**What you will do**
All of the listing must be given again exactly, except that the images are dropped.

**Supplied information**
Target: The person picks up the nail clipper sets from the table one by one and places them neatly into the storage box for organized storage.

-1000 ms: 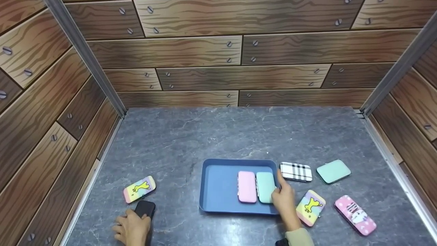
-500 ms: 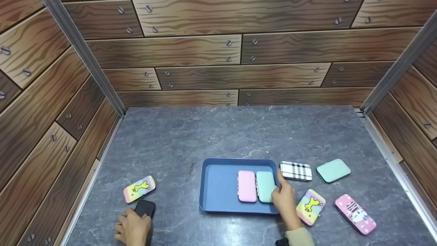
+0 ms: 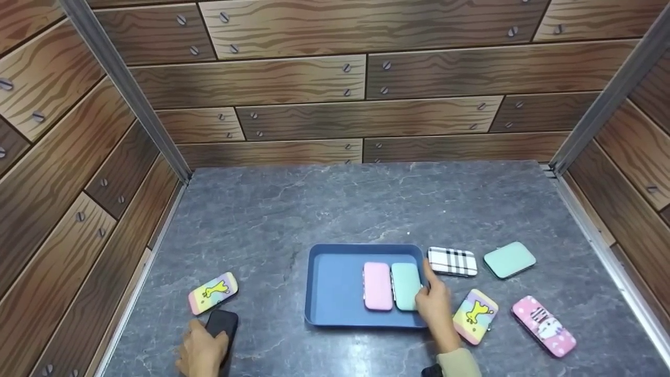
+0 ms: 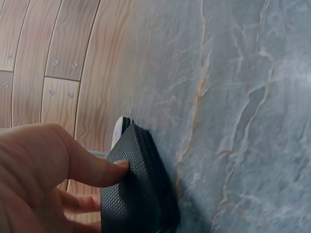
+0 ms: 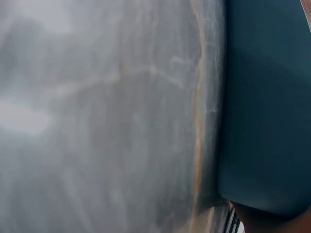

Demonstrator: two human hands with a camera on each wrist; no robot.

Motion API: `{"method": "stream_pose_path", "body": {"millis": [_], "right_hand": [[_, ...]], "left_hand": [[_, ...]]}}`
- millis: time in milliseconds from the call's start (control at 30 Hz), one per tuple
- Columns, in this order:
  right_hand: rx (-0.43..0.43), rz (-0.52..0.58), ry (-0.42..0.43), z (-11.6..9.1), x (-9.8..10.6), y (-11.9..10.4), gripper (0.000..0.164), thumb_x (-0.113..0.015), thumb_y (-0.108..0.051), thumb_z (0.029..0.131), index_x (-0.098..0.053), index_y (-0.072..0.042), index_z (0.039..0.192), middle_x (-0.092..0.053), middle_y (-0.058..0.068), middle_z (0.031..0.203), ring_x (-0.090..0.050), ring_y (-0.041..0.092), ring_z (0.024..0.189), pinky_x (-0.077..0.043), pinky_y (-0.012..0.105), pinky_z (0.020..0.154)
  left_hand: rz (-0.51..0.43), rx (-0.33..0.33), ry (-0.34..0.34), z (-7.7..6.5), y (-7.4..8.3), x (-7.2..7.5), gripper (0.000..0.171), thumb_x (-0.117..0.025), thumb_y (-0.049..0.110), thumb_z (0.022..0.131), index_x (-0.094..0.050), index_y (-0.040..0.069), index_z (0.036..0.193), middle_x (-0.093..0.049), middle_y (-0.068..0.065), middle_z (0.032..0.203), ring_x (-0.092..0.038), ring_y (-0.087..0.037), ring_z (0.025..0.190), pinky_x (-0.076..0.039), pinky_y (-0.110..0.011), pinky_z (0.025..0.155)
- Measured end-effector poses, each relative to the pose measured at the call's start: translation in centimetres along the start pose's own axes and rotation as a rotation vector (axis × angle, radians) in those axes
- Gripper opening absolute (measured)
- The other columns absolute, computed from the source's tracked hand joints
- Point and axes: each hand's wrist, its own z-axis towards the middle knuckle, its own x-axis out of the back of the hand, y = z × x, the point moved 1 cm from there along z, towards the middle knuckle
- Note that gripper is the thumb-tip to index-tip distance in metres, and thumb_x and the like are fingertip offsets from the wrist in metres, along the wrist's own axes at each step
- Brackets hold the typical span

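Note:
In the head view my left hand [image 3: 201,350] grips a small black case [image 3: 224,323] at the lower left. In the left wrist view the thumb presses the textured face of the black case [image 4: 131,189], which stands tilted, its far side hidden. My right hand [image 3: 435,309] holds the right wall of a blue tray [image 3: 335,325], thumb at the rim and index finger along the outside. Inside the tray lie a pink case [image 3: 377,286] and a mint case [image 3: 406,286], side by side. The tray's wall [image 5: 267,107] fills the right of the right wrist view.
Beyond the black case lies a giraffe-print case [image 3: 213,293]. Right of the tray are a plaid case [image 3: 453,261], a second mint case [image 3: 510,259], another giraffe-print case [image 3: 475,316] and a pink cartoon case [image 3: 544,325]. Wood-print walls [image 3: 298,120] enclose the table.
My left hand has shifted slightly and the black case leans more, with fewer fingers showing at its left. The right hand and the tray stay put. The head view has tilted a little.

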Motion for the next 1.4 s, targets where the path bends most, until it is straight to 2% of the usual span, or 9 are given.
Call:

**Response area**
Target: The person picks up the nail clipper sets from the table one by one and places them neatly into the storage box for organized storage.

-1000 ms: 
-500 ms: 
+0 ms: 
+0 ms: 
+0 ms: 

Demonstrator: two human hands with a camera on each wrist; no robot.

Motion API: `{"method": "stream_pose_path", "body": {"millis": [_], "right_hand": [[_, ...]], "left_hand": [[_, ...]]}}`
- millis: time in milliseconds from the call's start (control at 30 Hz), one per tuple
- Columns, in this order:
  right_hand: rx (-0.43..0.43), rz (-0.52..0.58), ry (-0.42..0.43), z (-11.6..9.1), x (-9.8..10.6), y (-11.9..10.4), gripper (0.000..0.164), thumb_x (-0.113..0.015), thumb_y (-0.108..0.051), thumb_z (0.029..0.131), index_x (-0.098..0.053), index_y (-0.072..0.042), index_z (0.039..0.192), middle_x (-0.092..0.053), middle_y (-0.058..0.068), middle_z (0.031..0.203), ring_x (-0.090..0.050), ring_y (-0.041..0.092), ring_z (0.024..0.189), pinky_x (-0.077..0.043), pinky_y (-0.012..0.105), pinky_z (0.020..0.154)
  left_hand: rz (-0.51..0.43), rx (-0.33..0.33), ry (-0.34..0.34), z (-7.7..6.5), y (-7.4..8.3), x (-7.2..7.5), gripper (0.000..0.171), thumb_x (-0.117..0.025), thumb_y (-0.049..0.110), thumb_z (0.022..0.131), index_x (-0.094..0.050), index_y (-0.040..0.069), index_z (0.036..0.193), middle_x (-0.093..0.049), middle_y (-0.068..0.065), middle_z (0.032..0.203), ring_x (-0.092..0.038), ring_y (-0.087..0.037), ring_z (0.025..0.190), pinky_x (-0.076..0.039), pinky_y (-0.110..0.011), pinky_z (0.025..0.155)
- Measured end-effector poses, each relative to the pose measured at the call's start: translation in centimetres along the start pose's own axes and rotation as a rotation vector (axis × angle, radians) in those axes
- Gripper opening absolute (measured)
- The other columns absolute, computed from the source's tracked hand joints
- Point and axes: each hand's wrist, its own z-axis towards the middle knuckle, its own x-axis out of the back of the hand, y = z × x, the point moved 1 cm from there along z, towards the middle knuckle
- Note that gripper is the thumb-tip to index-tip distance in metres, and thumb_x and the like are fingertip offsets from the wrist in metres, along the wrist's own axes at each step
- Brackets hold the typical span

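Note:
In the head view my left hand [image 3: 201,350] grips a small black case [image 3: 224,323] at the lower left. In the left wrist view the thumb presses the textured face of the black case [image 4: 131,189], which stands tilted, its far side hidden. My right hand [image 3: 435,309] holds the right wall of a blue tray [image 3: 335,325], thumb at the rim and index finger along the outside. Inside the tray lie a pink case [image 3: 377,286] and a mint case [image 3: 406,286], side by side. The tray's wall [image 5: 267,107] fills the right of the right wrist view.
Beyond the black case lies a giraffe-print case [image 3: 213,293]. Right of the tray are a plaid case [image 3: 453,261], a second mint case [image 3: 510,259], another giraffe-print case [image 3: 475,316] and a pink cartoon case [image 3: 544,325]. Wood-print walls [image 3: 298,120] enclose the table.
My left hand has shifted slightly and the black case leans more, with fewer fingers showing at its left. The right hand and the tray stay put. The head view has tilted a little.
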
Motion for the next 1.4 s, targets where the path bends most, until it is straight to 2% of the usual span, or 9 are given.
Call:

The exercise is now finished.